Ania Loomba & Race

“Finally, The Merchant of Venice demonstrates that race was never solely attached to skin colour, but also that skim colour was never too far from nay articulation of race.”*

In the summation of her argument in the sixth chapter of her book, Ania Loomba demonstrates the complications to untangling race, religion, and skin color. Throughout history race, skin color, and religion have been closely connected, whether in the context of slavery, love, or power. Loomba argument, essentially, is that while one cannot automatically assume race and skin color are connected, there can never be truly separate. Examples of this include the “Spanish Moor.” This title intertwines African decent, Spanish nationality (however accurate), and a Muslim religious identity. Loomba mentions this complication when Salman Rushdie’s story The Moor’s Last Sigh, a child of a Christian woman and Jewish man is named a “Moor.” The child is called a “‘Moor’ both because his skin is dark, and because his mother lovingly nicknames him ‘mor’…”** Now these identities as stated above are being attributed to a child that only fits one of the traditional criterion for a “Moor.” It’s interesting to note, that while Othello is known as “the Moor,” his religious identity is never mentioned, but it sometimes assumed because of his title “the Moor.” There are other instances of this phenomenon throughout history.
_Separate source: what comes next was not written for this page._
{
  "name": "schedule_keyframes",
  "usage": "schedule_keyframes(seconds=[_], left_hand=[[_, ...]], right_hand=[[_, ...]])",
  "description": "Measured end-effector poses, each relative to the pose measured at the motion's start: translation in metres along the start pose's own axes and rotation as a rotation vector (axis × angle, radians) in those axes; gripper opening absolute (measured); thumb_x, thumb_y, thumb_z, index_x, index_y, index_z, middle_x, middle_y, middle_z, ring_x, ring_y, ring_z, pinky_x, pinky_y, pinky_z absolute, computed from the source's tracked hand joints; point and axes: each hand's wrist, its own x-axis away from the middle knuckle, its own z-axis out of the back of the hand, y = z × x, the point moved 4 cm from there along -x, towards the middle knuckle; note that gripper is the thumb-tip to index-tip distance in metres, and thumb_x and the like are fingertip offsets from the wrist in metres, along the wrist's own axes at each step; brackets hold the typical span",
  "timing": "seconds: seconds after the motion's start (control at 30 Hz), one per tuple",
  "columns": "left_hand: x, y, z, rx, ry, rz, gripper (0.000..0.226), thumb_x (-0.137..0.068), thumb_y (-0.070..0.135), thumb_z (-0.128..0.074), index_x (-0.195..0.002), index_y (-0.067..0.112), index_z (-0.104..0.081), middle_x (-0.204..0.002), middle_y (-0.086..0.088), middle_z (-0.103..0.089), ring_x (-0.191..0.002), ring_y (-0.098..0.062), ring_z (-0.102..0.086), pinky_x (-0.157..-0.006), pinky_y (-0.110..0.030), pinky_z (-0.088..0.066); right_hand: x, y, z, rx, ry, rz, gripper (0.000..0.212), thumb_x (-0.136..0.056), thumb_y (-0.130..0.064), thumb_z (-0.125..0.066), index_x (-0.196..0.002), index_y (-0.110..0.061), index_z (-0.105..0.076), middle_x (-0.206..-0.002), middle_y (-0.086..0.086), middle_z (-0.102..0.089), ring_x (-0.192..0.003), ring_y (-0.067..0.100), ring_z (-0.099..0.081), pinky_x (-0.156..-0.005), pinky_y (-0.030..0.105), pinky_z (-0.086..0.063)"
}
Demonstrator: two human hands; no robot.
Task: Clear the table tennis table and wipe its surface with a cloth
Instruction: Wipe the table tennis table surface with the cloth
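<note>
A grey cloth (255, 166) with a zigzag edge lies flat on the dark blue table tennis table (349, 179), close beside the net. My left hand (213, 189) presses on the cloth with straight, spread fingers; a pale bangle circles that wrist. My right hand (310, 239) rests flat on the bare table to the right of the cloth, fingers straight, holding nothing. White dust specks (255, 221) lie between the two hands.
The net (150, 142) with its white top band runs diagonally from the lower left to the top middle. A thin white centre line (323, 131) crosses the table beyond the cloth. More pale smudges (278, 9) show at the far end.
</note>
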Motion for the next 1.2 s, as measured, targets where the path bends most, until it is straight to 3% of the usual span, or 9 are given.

*Ania Loomba, Shakespeare, Race, and Colonialism, (Oxford: Oxford University Press, 2002), 160.

** Loomba, Shakespeare, Race, and Colonialism, 135.

One thought on “Ania Loomba & Race

  1. I really think this discussion of pre-modern race is so interesting. In fact, I was directed to a scholar who has been working to push the date for discussions of race back even further, to twelfth-century England. Like I had mentioned in class, representations of the Anglo-Jewry (before and after the Expulsion) and Saracens (what became the medieval English catch-all term for dark skin) in medieval England were often done in a shade darker than their “English” counterparts. When I was in Chicago a couple weeks ago, I even saw a couple French examples of Jews in late medieval and early early modern paintings and stained glass where they are distinguished through a slight darkening of the skin; what appears to be skin now, but perhaps it was a different color when the pieces were crafted.

    I find it curious and often kind of strange that there continues to be an assumption of racial difference based on skin color as a mark of modernity to some extent. Why?